Anfang Februar hat ein Hai am Strand von Cancún eine kanadische Touristin angefallen. Die mexikanischen Zeitungen widmeten diesem Vorfall viele Artikel: Ist doch ein Haiangriff für den Tourismus dort ein großer Unglücksfall. Die örtlichen Behörden reagierten schnell. Sie erlaubten schon am nächsten Tag den Fischern, soviele Haie wie möglich zu töten.
Die Fischer töteten 70 Haie. Diese Tat erscheint zugleich vernunftwidrig, nachvollziehbar und ohnmächtig. Vernunftwidrig, weil sie keine Wirkung zeigen kann, es war ein sinnloses Schlachten. Nachvollziehbar als Zeichen, nicht nur, um die Touristen zu beruhigen, sondern auch aus gewichtigeren Gründen: Durch den Akt der Tötung versuchte man die Haie und damit die Natur der menschlichen Ordnung zu unterwerfen – einer Ordnung also, die Krieg, Gerechtigkeit, Rache, Strafe und Abschreckung kennt. „Ihr habt einen von uns angegriffen, wir töten 70 von euch.“ Eine solche Tat wäre kraftvoll und überzeugend, wenn sie auf einen vernünftigen Gegner stoßen würde.
Doch gerade dies ist nicht der Fall. Durch die Tötung der Haie wird die Ohnmacht des Menschen sichtbar, denn man tröstete sich einen Moment lang mit der Illusion, die Natur sei beherrschbar. Dabei bleibt sie bedrohlich. Und gerade heute, wo die Natur vergöttert wird und der Ökologismus längst den Rang einer Ersatzreligion hat, schadet es nicht, daran zu erinnern, daß die Natur nicht nur schön, sondern auch ein übermächtiger Gegner des Menschen sein kann. Jede Freiheit mußte er ihr erst abringen. Das vergißt man leicht, solange man sich in Sicherheit wiegt.
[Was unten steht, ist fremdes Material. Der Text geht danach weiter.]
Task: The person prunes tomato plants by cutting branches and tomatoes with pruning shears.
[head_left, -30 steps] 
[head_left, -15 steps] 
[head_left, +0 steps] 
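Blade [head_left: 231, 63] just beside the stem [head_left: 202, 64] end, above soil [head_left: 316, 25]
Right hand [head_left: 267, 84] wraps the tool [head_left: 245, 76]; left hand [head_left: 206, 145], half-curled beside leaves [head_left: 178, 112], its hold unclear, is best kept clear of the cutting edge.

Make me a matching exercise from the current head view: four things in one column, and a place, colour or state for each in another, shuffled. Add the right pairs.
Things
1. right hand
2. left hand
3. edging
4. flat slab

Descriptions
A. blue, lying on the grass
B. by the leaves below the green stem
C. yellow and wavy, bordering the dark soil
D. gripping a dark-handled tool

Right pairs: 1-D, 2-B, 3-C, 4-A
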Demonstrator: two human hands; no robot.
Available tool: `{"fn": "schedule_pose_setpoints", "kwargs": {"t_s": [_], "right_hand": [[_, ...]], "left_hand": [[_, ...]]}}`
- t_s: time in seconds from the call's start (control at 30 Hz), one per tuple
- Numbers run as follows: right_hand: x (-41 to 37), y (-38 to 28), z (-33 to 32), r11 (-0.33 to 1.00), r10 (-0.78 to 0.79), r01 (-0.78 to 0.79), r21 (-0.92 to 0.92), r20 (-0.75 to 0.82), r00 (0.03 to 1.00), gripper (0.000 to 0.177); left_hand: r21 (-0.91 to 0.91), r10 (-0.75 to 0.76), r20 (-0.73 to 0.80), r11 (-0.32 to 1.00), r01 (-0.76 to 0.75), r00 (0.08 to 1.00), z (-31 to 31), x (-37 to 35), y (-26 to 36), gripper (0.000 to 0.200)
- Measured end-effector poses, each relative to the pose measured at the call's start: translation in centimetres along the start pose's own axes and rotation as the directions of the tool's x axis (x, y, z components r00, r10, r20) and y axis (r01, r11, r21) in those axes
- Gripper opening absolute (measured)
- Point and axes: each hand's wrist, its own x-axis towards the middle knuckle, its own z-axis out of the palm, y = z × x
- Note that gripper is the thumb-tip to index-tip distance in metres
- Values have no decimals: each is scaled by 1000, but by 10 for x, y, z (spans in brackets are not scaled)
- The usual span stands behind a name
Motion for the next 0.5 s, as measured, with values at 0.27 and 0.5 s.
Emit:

Haiangriffe erschrecken, selbst dann, wenn sie glimpflich verlaufen: Dies ist ihrem symbolischen Charakter geschuldet. Denn sie machen sichtbar, wie brüchig die Schutzzonen sind, die die Menschen sich geschaffen haben. Vor der Natur gibt es keine Rettung. Und wenn in den deutschen Medien weniger von dem Erdbeben und dem Tsunami die Rede ist, die in Japan viele Tausend Menschen das Leben gekostet haben, sondern ein damit verbundener Atomunfall geradezu hysterische Reaktionen hervorruft, mag nicht nur Berechnung dahinterstecken (auch wenn ein solcher Vorfall hier leider sehr vielen gut ins Konzept paßt). Vielleicht ist auch das ein schwächlicher Versuch, eine Naturkatastrophe vor dem Hintergrund einer von Menschen erschaffenen Ordnung zu betrachten. Denn Atomkraftwerke lassen sich abstellen, Erdbeben nicht. Die Ohnmacht des Menschen wird um so deutlicher sichtbar.